An outstanding example of participatory cinema, filmed entirely by a Malian migrant (Abou Bakar Sidibé) living in a makeshift camp in the mountains of Northern Morocco, where Africa shares a land border with Spain. Sidibé was given recording equipment by two Scandinavian filmmakers, erasing to an extent many of the uncomfortable issues surrounding voyeurism and positionality common to these kinds of documentaries. As Sidibé documents the austere conditions around him and the fraught planning regarding crossing the border, we also witness his fondness for auteurship develop. Having first expressed indifference towards the camera (which, in his precarious situation could be sold to make some much-needed cash) we observe his real time development as a filmmaker growing to enjoy and experiment with the craft. As this process unfolds, themes central to the ‘Black Mediterranean’ such as the unfinished decolonial project and the manipulation of the natural world in reinforcing border regimes are compellingly addressed.

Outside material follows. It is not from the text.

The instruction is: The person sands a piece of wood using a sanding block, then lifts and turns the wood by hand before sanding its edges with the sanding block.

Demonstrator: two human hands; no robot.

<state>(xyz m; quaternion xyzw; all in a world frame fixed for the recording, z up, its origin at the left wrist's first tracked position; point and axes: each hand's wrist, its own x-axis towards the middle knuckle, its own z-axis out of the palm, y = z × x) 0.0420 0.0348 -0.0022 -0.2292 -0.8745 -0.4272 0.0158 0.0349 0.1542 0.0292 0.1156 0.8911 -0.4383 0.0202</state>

Participation is free but reservation is required at this link.

In line with the rules to prevent the spread of Covid-19, the capacity of Ocean Space has been reduced to guarantee a safe experience.

Masks must be worn inside Ocean Space (properly covering both nose and mouth) and hands must be sanitized with the provided sanitizer upon entrance. A temperature check will be carried out at the entrance.